Sergey Dobrov

Posted on Nov 27

You don't understand GIL

#python #gil #performance #programming

Some time ago I was chatting with a friend about programming languages, and the conversation drifted — inevitably — to why Python is “bad.”

The first argument was that Python has “no types,” which makes it error-prone.
I pushed back: Python’s modern type system is surprisingly expressive, and meanwhile Java manages to produce endless null-pointer exceptions despite all its ceremony. That point didn’t land well.

So the next argument came out:

“Anyway, Python can’t even use more than one CPU core because of the GIL.”

I didn’t try to debate it.
Instead, I opened a terminal, ran a data-processing script I had lying around, and showed them top.

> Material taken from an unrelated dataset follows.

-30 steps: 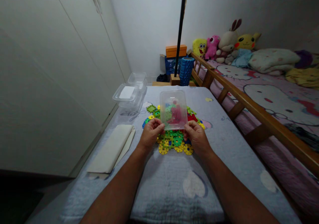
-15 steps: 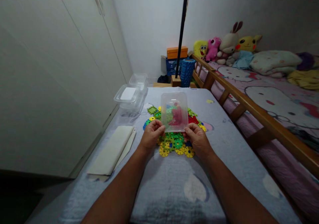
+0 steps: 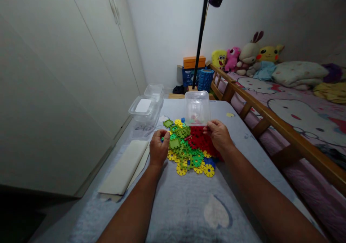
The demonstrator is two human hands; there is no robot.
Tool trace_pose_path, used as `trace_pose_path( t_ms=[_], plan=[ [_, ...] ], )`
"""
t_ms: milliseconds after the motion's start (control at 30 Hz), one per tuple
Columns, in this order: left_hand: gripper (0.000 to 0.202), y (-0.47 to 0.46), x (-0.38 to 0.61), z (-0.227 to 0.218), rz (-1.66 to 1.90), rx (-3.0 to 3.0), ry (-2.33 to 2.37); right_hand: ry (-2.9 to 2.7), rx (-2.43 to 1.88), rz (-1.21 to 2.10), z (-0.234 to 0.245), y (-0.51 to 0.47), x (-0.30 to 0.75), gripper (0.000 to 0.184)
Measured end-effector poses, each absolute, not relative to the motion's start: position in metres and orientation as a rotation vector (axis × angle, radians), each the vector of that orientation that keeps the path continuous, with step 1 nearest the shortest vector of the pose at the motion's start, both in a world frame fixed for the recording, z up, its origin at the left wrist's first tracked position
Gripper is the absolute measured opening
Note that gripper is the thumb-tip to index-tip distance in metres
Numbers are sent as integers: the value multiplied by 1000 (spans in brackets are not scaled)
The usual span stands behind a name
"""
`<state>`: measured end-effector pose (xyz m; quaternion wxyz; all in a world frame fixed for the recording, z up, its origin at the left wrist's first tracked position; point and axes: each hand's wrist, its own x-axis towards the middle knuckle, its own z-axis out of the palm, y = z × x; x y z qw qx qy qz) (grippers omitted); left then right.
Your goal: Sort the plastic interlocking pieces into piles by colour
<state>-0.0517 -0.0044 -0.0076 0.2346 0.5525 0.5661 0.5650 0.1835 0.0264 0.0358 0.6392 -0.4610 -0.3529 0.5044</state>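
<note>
Two clear tubs (image 3: 146, 110) sit at the far left corner of the blue mattress (image 3: 183, 207). A folded white cloth (image 3: 125, 167) lies along its left edge. White closet doors (image 3: 67, 73) stand on the left. Past the far edge there is a black pole (image 3: 200, 37), an orange box (image 3: 194, 61) and a blue roller (image 3: 205, 79). A wooden rail (image 3: 270, 118) runs along the right edge. Behind it is a pink bed (image 3: 297, 109) with soft toys (image 3: 250, 52) and a pillow (image 3: 297, 72).
</note>
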Motion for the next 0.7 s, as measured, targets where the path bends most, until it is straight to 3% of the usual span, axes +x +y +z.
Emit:
trace_pose_path(
  t_ms=[233, 400, 700],
  plan=[
    [29, 11, -52, -24, 1335, 1750, 1782, -640, -1125, 1214, 48, 105, 131, 19],
    [35, 16, -51, -30, 1210, 1814, 1793, -534, -1212, 1272, 43, 144, 95, 19],
    [27, 16, -50, -31, 1174, 1821, 1802, -481, -1282, 1318, 27, 186, 64, 26]
  ],
)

One Python process was using exactly 300% CPU. They did not believe it.

And that moment captures something important: the GIL is one of the most confidently misunderstood ideas in all of programming.

Why the GIL Seems Simple but Isn’t

What makes this even trickier is that the GIL actually exists to make Python simple.
It lets most of the runtime behave like a friendly, high-level environment where you never have to think about memory management, object lifetimes, or thread safety inside the interpreter.

But concurrency is where that abstraction finally hits its boundary.
The GIL doesn’t behave the same way in every situation — it takes different forms under different workloads.

That’s why so many explanations are technically correct yet still misleading.

So let’s peel it back one layer at a time.

Layer 1: “Threads Are Useless in Python”

A common starting point is the idea that Python threads are “useless” because of the GIL.

If that were true, CPython wouldn’t bother with real OS threads — it could have simulated concurrency with simple user-level green threads.

But CPython uses real pthreads for a reason: threads matter in Python.

Layer 2: “Threads Only Help for I/O”

A slightly more sophisticated version of this is:

“Threads are only useful when something blocks on I/O. Otherwise the GIL stops everything.”

This sounds reasonable — but it’s still not right.

And we already saw that in the very beginning: our Python process was happily using 300% CPU, with no I/O involved at all.

So clearly something else is going on.

Layer 3: “Threads Help for I/O or Native Code — So Problem Solved?”

Once people realize threads aren’t limited to I/O, they usually expand the model:

“Okay, fine — if a thread is blocked on I/O or running C code, another thread can run. That’s the whole story.”

Closer, but still not exactly. Because here’s another catch:

Not all C libraries release the GIL. Some explicitly request it.

And when they do, the interpreter goes right back to single-threaded behavior, even though no Python code is executing.

This is why you can see one native operation scale beautifully across cores, while another operation — also written in C — completely freezes out every other thread in the process.

Layer 4: Why Some C Libraries Must Hold the GIL

So, the “I/O or C computation frees another thread” intuition is still incomplete.
It depends entirely on what the C library is doing under the hood... and whether it needs exclusive access to Python objects or interpreter state.

Every Python object — even something as small as an int or a bytes object — carries a reference count that tracks how many places are using it.
Incrementing and decrementing these counts must happen one at a time.
If two threads updated them independently, you’d get leaked objects, prematurely freed objects, or corrupted memory.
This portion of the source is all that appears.